It's not pessimism….it is realism. 

And oddly…I type this without any tears. I feel as if I'm observing myself go through this. From a distance. Perhaps watching on a screen as if it were a someone else's really sad story. 


82 comments:

"B" said...

I am so sorry your struggle to get your baby is so hard. I feel your pain. Don't ever lose hope, EIGHT cycles it took me to get pregnant. EIGHT. (though in retrospect we should have moved practices sooner than we did, hindsight is 20/20). Keep faith, keep praying and definately keep living life. Do things you enjoy, enjoy each other and your family. Becoming a mother will happen, if that is your dream. I am praying you get two great embies to transfer. Praying for some excellent news and for peace on your journey.

A Life Without Mofongo said...

At times I wonder why life is so hard on us. I don’t know what to say because I know the feeling; I have you in my prayers sweet lady. God has a purpose in our lives and although we don’t know it yet just keep your faith.

Aubrey said...

Oh Jessah- I am so sorry. I hate this so much for you :(. Please know I'm thinking of you and your sweet embabies and I'm praying for all of you. XOXO

Erika said...

Oh Jessah, I'm so sorry. :( I am so sad for you. This is incredibly heartbreaking. I will be praying for your little embies, friend.

Kristin J said...

I am so sorry. Praying the testing comes back good and you are holding your baby in your arms soon.

Kasey A said...

Ohh Jessah how I was hoping you would get better news. Remember it only takes one! Can you email me your home address I would like to mail you something if you don't mind!

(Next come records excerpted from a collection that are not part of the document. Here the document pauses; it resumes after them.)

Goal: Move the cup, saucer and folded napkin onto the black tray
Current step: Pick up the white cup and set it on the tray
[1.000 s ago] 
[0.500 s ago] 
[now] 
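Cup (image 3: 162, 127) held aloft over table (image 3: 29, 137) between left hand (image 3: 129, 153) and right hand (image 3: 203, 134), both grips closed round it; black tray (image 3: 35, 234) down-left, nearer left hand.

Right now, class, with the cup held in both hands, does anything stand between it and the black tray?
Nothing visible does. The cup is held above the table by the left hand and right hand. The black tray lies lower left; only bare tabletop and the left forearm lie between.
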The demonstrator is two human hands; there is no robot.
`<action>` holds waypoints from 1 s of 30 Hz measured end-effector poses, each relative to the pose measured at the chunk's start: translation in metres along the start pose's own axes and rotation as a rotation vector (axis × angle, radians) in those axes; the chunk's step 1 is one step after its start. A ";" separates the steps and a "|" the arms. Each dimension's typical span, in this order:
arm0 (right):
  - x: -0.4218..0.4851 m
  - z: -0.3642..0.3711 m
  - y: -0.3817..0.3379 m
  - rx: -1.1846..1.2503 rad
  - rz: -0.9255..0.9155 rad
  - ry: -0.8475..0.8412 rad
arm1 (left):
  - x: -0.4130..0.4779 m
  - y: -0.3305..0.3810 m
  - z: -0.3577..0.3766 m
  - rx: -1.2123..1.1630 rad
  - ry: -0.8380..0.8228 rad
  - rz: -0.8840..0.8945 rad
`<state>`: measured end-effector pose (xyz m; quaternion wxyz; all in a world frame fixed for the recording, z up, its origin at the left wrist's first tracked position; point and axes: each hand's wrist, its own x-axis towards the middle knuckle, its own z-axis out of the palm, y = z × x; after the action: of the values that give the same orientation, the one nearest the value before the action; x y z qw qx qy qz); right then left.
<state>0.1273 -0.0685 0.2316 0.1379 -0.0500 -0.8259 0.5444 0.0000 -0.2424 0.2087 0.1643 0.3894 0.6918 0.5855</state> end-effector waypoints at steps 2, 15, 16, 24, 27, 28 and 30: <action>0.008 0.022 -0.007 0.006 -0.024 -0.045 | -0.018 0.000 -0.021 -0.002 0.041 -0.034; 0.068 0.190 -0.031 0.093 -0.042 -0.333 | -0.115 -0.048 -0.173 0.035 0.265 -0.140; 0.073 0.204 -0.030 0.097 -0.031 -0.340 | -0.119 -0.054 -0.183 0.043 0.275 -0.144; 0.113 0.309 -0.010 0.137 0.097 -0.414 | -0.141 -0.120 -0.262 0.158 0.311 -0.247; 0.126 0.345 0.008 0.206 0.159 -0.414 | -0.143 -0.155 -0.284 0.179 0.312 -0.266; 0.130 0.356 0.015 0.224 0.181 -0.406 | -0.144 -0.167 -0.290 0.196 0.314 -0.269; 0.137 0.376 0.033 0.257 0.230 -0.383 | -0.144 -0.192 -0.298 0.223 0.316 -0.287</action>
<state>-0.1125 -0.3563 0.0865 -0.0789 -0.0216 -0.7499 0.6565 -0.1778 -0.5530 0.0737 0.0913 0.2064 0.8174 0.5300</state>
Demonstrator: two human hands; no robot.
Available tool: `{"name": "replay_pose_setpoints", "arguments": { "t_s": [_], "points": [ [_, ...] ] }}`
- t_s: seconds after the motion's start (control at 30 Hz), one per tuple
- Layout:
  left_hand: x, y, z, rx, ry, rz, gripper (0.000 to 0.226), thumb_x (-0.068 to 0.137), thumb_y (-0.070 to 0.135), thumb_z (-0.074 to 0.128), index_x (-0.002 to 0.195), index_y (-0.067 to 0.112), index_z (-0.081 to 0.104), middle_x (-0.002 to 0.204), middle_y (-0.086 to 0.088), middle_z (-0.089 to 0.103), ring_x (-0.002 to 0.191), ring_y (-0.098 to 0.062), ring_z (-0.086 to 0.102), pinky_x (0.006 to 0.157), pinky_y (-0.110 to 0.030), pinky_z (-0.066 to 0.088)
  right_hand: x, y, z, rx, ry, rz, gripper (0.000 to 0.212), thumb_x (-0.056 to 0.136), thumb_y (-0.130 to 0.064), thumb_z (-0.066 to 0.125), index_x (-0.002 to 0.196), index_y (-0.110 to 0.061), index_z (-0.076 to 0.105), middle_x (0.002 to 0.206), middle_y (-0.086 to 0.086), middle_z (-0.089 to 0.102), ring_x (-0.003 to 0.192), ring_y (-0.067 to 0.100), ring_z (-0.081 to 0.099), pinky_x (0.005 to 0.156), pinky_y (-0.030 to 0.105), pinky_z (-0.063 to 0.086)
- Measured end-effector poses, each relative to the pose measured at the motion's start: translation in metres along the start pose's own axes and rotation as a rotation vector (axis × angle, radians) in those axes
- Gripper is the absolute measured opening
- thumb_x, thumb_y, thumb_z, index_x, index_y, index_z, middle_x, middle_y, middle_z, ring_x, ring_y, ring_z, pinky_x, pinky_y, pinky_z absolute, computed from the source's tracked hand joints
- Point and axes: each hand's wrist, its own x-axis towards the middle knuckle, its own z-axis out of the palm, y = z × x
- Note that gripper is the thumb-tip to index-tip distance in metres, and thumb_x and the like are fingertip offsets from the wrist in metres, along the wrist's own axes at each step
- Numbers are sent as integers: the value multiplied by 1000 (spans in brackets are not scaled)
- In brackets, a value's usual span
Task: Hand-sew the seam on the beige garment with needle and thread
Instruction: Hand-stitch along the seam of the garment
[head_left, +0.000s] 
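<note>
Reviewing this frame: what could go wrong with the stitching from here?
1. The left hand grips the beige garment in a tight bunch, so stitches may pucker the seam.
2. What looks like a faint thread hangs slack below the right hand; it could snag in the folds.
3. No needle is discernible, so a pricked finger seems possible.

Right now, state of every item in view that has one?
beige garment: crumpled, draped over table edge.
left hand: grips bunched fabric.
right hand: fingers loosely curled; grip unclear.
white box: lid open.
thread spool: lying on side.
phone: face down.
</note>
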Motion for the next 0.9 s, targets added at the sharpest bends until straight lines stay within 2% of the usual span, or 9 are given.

stupidbrokeneggs@gmail.com

Stephanie said...

OH goodness, I'm so sorry to hear all of this. I can't say that I understand, because I don't...but I'm here if you need someone to talk to!

xo

Holly Olsen said...

Dear Jessah,
I can totally relate to what you're saying. I've had 3 consecutive miscarriages and it almost shocked me when I didn't cry after finding out I again had lost a third. I'm now a little over 6 weeks pregnant for a fourth time and I can't help but feel like I'll also be on the wrong side of the odds yet again, because this is all I know afterall. I get it...the realism sets in and you do learn to become indifferent. Although I'm sure it's just a coping mechanism to deal with all the pain, hurt and disappointments. Anyway, I get it. I also feel like sometimes I have no more tears to cry or sadness to fill my heart and I'm too exhausted to even "feel". I too am reading Jesus calling! The part about not rehearsing your troubles over and over again in your head...it's hard! Praying for you and praying we both get to hold a baby in our arms one day.

Amanda said...

Well, Jessah, I'm crying tears for you... I know exactly how hard it is to hear that your embryos are behind, that they're failing, that they're struggling, and that it's due to egg quality. They weren't sure any of mine would have even made it to blast, so the fact that you have two is encouraging though. And oddly enough, I know exactly what you mean when you say there are no tears for yourself... that's how I've felt since the bad news. Like I'm watching somebody else's really sad story... this cannot be my life. I'm so sorry that you received this news, but I'm not giving up. I'm praying for those stragglers even as I type... may the Lord breathe life where there has been death. Love you friend! Sending you the biggest hug!

Amie said...

Beautiful lady, I don't even know what to say. There just aren't any words that will make it better. I have been praying for you and continue to do so because I believe that is the best option. I pray that there will be a miracle and some how some way at the end of this you end up with a baby in your arms. But I also pray that you have peace and comfort during this process that has been so hard on you up to this point. I am so sorry Jessah.

Caroline said...

Thinking of you during this time Jessah!!! Keep us updated. I'm believing and hopeful!

Just T said...

I wish I could hug you right now and try to give you just a little comfort. I absolutely understand you preparing yourself. I am going to hope with all of my might that the two you have are perfect and at least one of the others make it also. I just wish this wasn't such a non forgiving journey and someone would cut us a damn break once in a while!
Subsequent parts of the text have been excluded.